What you will do:
I need the lines below from the one with "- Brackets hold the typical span" down to the one with "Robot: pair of" reproduced exactly, both ends included, and nothing else.

Data under study:
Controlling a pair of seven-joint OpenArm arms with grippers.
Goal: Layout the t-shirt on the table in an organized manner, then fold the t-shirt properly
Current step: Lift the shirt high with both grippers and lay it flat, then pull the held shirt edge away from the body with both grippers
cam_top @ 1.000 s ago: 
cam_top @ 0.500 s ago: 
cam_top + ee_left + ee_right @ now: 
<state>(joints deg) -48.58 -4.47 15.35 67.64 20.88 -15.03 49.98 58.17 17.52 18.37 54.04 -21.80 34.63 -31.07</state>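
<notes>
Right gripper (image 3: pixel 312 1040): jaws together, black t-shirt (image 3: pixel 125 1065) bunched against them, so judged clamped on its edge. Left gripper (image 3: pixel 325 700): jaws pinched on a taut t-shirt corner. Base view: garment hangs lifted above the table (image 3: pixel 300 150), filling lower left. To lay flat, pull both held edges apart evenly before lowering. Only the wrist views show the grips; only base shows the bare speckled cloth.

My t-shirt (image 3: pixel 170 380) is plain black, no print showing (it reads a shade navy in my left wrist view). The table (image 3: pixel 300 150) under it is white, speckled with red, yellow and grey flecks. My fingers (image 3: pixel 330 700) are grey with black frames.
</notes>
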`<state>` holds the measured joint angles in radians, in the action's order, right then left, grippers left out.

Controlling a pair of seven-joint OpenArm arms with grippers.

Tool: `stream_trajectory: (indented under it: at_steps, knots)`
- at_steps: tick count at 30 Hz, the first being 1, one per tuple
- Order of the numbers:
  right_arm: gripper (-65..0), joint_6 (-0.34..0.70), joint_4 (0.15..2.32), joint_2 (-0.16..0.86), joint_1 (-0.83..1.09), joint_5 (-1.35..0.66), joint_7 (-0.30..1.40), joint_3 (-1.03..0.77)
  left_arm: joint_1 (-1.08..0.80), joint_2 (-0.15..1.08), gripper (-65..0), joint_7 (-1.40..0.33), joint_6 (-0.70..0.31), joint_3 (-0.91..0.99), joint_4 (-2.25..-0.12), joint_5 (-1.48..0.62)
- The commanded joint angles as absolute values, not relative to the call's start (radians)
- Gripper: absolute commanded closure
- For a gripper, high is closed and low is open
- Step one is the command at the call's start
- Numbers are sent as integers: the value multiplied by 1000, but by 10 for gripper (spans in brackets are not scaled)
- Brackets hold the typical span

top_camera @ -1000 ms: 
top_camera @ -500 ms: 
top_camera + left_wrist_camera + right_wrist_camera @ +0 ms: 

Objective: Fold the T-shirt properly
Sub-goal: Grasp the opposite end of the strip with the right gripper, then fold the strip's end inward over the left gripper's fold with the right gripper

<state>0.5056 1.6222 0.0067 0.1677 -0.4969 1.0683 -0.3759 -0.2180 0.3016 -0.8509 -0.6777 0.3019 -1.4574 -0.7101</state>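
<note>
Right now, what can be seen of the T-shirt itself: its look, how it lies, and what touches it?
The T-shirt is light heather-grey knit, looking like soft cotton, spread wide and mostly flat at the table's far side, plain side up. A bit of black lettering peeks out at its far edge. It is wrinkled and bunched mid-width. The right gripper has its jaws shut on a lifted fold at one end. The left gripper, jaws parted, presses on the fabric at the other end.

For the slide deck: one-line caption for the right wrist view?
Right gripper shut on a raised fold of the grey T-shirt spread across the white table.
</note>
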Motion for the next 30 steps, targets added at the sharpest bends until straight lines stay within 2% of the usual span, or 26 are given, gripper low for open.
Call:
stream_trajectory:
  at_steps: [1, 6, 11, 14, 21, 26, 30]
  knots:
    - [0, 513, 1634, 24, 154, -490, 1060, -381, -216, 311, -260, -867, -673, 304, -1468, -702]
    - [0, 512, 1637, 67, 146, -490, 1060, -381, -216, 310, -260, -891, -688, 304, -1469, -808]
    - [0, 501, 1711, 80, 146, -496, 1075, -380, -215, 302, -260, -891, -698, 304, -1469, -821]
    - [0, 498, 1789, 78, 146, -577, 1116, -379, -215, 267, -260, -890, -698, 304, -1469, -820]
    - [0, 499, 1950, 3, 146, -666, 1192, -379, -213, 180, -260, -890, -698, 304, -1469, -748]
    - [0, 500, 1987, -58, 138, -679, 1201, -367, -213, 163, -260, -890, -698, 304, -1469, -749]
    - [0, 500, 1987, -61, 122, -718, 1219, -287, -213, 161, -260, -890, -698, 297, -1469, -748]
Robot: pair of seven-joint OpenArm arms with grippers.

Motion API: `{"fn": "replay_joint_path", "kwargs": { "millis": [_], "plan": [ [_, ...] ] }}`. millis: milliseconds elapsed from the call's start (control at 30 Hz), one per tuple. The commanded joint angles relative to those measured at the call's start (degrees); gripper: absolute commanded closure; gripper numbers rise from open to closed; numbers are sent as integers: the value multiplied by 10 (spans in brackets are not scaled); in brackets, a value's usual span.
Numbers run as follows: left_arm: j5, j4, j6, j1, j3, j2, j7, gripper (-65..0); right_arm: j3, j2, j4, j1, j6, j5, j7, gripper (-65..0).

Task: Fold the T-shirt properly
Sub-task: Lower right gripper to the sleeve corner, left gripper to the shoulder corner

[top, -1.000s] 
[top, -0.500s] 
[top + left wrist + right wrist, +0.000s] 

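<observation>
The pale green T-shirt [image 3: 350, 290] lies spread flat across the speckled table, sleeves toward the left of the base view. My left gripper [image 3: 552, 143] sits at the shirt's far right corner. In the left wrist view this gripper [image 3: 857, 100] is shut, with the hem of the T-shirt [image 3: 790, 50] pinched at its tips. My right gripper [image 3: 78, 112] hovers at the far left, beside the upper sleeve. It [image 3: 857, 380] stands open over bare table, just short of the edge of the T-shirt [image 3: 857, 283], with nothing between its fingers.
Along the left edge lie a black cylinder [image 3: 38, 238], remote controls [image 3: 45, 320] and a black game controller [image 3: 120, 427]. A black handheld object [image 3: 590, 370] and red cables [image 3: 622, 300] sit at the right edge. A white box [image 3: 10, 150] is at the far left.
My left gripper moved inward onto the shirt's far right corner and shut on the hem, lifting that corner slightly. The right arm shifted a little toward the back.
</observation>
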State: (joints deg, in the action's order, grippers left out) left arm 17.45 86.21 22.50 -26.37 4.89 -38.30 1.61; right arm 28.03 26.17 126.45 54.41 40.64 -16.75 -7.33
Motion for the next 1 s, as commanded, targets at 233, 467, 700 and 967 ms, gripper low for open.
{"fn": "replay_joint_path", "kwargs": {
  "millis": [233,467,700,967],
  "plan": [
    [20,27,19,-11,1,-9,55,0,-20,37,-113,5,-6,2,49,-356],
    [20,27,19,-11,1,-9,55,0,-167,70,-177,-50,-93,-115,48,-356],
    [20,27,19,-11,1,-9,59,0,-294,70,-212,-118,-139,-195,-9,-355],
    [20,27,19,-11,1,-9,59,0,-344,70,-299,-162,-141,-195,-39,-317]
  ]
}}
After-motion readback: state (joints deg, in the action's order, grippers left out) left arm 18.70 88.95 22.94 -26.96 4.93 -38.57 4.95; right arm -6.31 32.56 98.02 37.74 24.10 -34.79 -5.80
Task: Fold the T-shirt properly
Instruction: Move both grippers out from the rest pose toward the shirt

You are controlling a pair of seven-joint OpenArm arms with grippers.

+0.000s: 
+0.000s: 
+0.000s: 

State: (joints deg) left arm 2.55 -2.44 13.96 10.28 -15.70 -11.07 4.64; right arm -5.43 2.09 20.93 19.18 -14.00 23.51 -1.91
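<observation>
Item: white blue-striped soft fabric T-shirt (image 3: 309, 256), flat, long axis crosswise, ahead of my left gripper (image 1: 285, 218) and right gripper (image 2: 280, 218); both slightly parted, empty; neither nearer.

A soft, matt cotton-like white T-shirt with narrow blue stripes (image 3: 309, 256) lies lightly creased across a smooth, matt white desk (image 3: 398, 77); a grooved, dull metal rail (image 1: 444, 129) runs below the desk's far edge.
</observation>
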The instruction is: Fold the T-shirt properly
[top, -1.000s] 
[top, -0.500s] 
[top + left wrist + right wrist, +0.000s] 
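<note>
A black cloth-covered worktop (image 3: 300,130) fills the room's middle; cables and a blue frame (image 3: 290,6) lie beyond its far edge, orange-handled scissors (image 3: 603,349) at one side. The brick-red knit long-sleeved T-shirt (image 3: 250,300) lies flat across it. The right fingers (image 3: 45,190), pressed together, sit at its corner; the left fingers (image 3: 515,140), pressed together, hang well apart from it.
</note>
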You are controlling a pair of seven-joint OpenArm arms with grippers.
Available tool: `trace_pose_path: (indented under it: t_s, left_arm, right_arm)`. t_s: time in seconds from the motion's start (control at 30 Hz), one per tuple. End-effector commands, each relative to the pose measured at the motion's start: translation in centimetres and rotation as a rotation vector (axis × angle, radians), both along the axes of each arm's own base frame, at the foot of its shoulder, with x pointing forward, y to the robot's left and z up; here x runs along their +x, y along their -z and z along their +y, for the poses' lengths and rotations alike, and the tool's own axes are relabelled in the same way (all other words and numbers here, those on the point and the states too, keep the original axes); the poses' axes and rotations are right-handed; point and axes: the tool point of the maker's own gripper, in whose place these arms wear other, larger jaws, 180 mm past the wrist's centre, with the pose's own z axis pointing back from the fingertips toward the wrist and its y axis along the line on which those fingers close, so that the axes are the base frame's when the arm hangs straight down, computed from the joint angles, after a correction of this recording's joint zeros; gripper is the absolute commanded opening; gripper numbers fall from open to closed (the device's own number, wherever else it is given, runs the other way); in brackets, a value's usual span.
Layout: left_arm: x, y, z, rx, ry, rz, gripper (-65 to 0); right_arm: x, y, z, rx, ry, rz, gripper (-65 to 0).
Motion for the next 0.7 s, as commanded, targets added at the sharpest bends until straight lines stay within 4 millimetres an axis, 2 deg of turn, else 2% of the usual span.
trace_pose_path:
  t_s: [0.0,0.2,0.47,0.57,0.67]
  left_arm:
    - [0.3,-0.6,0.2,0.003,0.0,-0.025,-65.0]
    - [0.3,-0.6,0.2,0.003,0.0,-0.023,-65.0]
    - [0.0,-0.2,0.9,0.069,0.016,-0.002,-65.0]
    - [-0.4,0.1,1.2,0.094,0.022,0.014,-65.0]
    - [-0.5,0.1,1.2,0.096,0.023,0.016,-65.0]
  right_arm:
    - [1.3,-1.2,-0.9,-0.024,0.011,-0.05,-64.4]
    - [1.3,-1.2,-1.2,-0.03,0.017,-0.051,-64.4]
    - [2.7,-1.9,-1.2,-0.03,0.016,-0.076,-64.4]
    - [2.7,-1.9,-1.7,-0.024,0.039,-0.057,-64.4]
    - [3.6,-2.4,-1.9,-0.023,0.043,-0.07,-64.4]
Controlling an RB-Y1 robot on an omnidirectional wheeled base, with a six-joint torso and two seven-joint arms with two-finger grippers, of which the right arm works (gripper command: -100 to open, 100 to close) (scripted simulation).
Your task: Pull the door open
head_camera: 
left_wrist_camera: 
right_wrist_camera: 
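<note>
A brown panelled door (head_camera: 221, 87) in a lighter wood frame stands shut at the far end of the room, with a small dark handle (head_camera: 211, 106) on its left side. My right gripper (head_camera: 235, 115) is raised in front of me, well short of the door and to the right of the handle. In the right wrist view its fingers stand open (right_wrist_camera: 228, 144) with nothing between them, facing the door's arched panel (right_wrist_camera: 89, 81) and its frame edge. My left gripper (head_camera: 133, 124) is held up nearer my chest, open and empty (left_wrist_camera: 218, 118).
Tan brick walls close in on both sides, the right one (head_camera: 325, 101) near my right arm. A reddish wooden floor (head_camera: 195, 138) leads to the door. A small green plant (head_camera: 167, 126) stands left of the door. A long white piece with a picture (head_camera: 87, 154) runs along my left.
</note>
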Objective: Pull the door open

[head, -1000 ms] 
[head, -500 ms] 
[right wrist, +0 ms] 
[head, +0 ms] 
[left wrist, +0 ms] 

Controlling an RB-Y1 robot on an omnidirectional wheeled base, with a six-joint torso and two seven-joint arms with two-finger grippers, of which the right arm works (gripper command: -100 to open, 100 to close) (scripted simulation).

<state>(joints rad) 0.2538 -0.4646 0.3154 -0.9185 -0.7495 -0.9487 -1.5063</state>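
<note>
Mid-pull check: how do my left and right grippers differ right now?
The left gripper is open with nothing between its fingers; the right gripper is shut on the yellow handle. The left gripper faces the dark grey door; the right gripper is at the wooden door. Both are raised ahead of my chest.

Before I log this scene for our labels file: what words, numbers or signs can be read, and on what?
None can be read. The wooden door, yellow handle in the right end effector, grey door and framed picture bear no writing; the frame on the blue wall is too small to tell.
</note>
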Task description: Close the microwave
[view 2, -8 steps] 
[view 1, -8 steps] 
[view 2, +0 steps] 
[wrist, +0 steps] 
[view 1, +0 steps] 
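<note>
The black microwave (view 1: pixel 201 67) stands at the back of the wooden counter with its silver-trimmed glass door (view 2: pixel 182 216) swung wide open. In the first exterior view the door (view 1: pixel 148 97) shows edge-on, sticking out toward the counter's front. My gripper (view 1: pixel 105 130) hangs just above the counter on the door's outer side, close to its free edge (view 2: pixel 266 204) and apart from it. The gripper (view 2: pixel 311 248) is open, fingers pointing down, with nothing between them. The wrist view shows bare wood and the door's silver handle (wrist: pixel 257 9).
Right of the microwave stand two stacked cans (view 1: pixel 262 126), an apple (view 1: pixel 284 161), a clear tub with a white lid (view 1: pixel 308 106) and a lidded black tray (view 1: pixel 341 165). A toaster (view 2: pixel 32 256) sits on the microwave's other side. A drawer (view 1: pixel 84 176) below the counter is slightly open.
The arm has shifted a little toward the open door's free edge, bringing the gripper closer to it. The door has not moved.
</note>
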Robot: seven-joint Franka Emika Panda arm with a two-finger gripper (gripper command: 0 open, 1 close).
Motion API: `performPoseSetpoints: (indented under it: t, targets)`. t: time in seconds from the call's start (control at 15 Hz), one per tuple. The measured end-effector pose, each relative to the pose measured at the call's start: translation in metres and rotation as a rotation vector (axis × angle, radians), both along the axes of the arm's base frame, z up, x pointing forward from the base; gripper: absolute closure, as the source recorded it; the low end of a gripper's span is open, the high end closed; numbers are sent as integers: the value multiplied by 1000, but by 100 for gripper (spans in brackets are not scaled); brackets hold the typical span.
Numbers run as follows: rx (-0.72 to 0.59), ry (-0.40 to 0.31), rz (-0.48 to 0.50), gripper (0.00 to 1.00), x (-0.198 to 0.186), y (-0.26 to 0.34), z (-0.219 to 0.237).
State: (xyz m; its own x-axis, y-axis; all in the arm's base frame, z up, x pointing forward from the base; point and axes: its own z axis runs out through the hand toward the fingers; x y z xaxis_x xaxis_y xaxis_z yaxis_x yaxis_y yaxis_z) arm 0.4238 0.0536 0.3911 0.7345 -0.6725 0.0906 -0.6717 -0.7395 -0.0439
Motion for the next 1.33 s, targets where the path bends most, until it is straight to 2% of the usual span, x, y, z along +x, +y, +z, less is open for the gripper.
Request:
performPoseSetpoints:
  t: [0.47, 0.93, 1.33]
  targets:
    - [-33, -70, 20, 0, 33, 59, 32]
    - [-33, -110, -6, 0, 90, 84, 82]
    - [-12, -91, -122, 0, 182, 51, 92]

Answer to this task:
- Brackets hold the typical span

top_camera @ -1000 ms: 
top_camera @ -500 ms: 
top_camera + left_wrist_camera + right_wrist_camera @ +0 ms: 

Objective: Fold the T-shirt properly
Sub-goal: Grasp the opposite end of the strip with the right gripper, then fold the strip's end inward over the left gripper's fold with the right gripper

<state>0.5056 1.6222 0.0067 0.1677 -0.4969 1.0683 -0.3759 -0.2180 0.3016 -0.8509 -0.6777 0.3019 -1.4574 -0.7101</state>
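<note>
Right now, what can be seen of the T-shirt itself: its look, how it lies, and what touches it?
The T-shirt is light heather-grey knit, looking like soft cotton, spread wide and mostly flat at the table's far side, plain side up. A bit of black lettering peeks out at its far edge. It is wrinkled and bunched mid-width. The right gripper has its jaws shut on a lifted fold at one end. The left gripper, jaws parted, presses on the fabric at the other end.

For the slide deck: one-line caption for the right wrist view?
Right gripper shut on a raised fold of the grey T-shirt spread across the white table.
</note>
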Motion for the next 30 steps, targets added at the sharpest bends until straight lines stay within 2% of the usual span, or 26 are given, gripper low for open.
Call:
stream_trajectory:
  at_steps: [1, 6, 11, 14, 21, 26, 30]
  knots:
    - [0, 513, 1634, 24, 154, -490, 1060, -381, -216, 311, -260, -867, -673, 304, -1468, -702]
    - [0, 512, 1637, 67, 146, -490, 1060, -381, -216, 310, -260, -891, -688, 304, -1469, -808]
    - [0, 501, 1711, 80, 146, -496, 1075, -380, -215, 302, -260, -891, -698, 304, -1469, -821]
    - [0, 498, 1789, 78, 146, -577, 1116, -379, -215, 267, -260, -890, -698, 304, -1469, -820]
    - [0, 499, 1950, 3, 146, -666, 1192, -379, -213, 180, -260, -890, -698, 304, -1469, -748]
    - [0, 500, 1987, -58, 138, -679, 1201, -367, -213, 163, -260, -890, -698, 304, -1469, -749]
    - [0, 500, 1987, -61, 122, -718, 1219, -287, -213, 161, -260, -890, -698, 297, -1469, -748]
Robot: pair of seven-joint OpenArm arms with grippers.

No more output is required for the exercise.